■ **Your instructions**: Nothing below is to be printed except the lines between the line holding "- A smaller" and the line holding "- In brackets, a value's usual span", inclusive, each exactly as it appears.

■ **Supplied information**:
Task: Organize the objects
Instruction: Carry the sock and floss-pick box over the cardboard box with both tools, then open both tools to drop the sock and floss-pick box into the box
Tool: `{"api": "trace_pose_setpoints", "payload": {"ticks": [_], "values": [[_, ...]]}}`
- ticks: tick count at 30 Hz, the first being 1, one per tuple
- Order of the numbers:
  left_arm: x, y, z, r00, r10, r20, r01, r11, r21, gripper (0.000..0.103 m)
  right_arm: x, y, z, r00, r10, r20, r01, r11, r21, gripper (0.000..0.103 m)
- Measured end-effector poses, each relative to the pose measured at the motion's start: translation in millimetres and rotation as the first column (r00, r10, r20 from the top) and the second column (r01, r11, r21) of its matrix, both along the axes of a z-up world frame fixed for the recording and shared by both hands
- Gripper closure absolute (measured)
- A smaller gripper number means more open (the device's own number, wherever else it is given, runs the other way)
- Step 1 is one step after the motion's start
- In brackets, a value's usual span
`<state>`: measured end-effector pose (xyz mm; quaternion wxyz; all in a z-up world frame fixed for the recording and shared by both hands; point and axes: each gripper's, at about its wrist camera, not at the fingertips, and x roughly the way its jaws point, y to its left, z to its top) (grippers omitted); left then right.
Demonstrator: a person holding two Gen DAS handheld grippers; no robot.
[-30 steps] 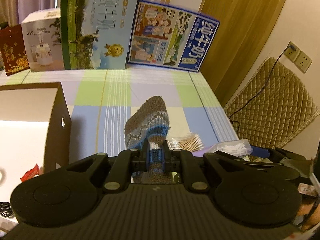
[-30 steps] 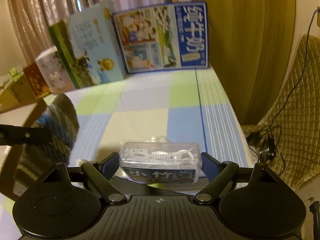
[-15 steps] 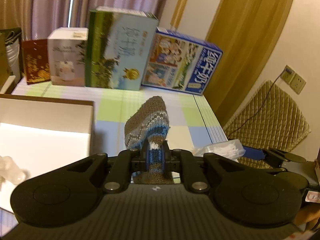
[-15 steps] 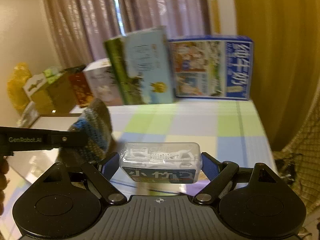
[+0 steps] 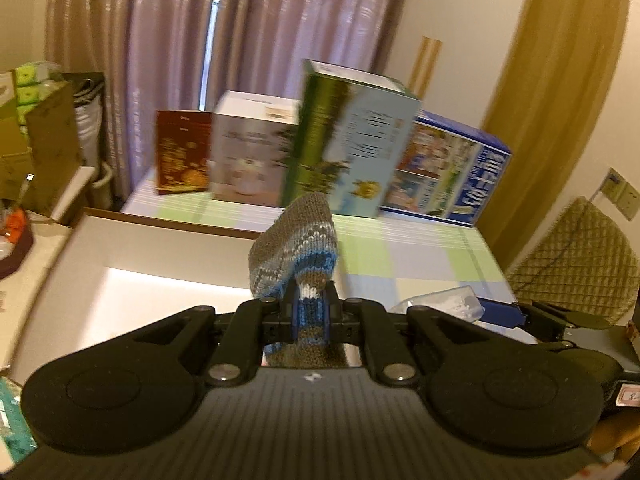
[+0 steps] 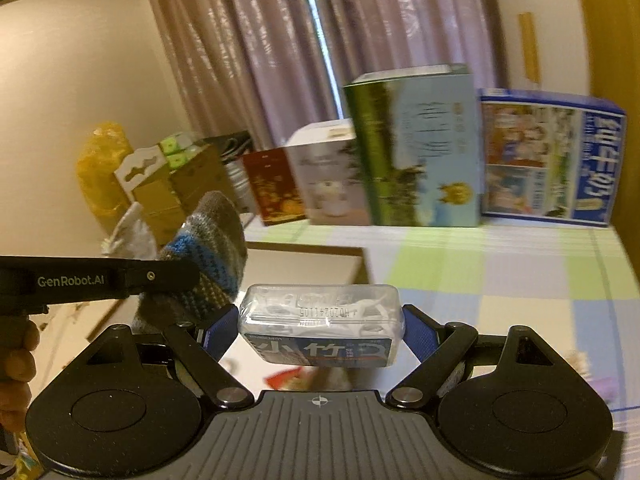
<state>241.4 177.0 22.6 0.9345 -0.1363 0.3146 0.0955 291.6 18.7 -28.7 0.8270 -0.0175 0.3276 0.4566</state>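
Big box: the open white box [image 5: 132, 280] sits on the left of the checked table [image 5: 420, 256]; both things likely go in here.
Room: lots of space inside the box; watch its brown rim.
Back row: tall cartons [image 5: 352, 140] stand well apart, no trouble.
Left tongs [image 5: 310, 312]: squeezed tight on the knitted sock [image 5: 296, 248], up in the air over the box edge. Lower it first, then let go.
Right tongs [image 6: 320, 332]: clamped on the clear floss box [image 6: 320, 320], held up beside the sock. Keep it level.
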Motion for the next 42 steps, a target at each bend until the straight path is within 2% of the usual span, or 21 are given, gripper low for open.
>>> {"api": "trace_pose_setpoints", "payload": {"ticks": [7, 12, 22, 26, 29, 34, 38, 42], "values": [[-7.6, 76.3, -4.6, 0.997, 0.07, -0.028, -0.069, 0.997, 0.039, 0.095, -8.4, 58.1, -15.7, 1.0, 0.001, -0.009, -0.002, 0.999, -0.04, 0.02], [4.3, 123.3, -17.3, 0.993, 0.092, -0.068, -0.087, 0.993, 0.077, 0.095, -6.4, 84.6, -27.9, 1.0, -0.02, -0.007, 0.019, 0.997, -0.074, 0.02], [42.2, 172.4, -71.2, 0.973, 0.085, -0.217, -0.062, 0.992, 0.113, 0.095, 11.7, 123.4, -53.6, 0.998, -0.067, -0.017, 0.064, 0.987, -0.146, 0.02], [60.2, 179.5, -95.2, 0.954, 0.087, -0.288, -0.04, 0.985, 0.166, 0.094, 19.9, 131.6, -62.7, 0.996, -0.085, -0.028, 0.079, 0.982, -0.169, 0.02], [69.5, 183.6, -109.3, 0.943, 0.085, -0.322, -0.029, 0.984, 0.175, 0.09, 24.1, 137.3, -68.2, 0.996, -0.085, -0.03, 0.078, 0.979, -0.188, 0.02], [74.8, 185.7, -116.7, 0.947, 0.06, -0.317, -0.012, 0.988, 0.152, 0.072, 29.2, 144.9, -80.0, 0.996, -0.084, -0.025, 0.076, 0.969, -0.235, 0.02], [78.1, 187.7, -117.8, 0.948, 0.047, -0.315, -0.007, 0.992, 0.128, 0.069, 31.3, 152.8, -88.6, 0.997, -0.071, -0.012, 0.064, 0.953, -0.295, 0.019], [79.5, 187.6, -119.0, 0.947, 0.034, -0.319, 0.003, 0.993, 0.114, 0.061, 32.5, 160.2, -98.4, 0.999, -0.051, -0.007, 0.046, 0.934, -0.355, 0.019]]}}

■ **Response**:
- A smaller gripper number means more open (the device's own number, wherever else it is given, runs the other way)
- Step 1 is one step after the motion's start
- In brackets, a value's usual span

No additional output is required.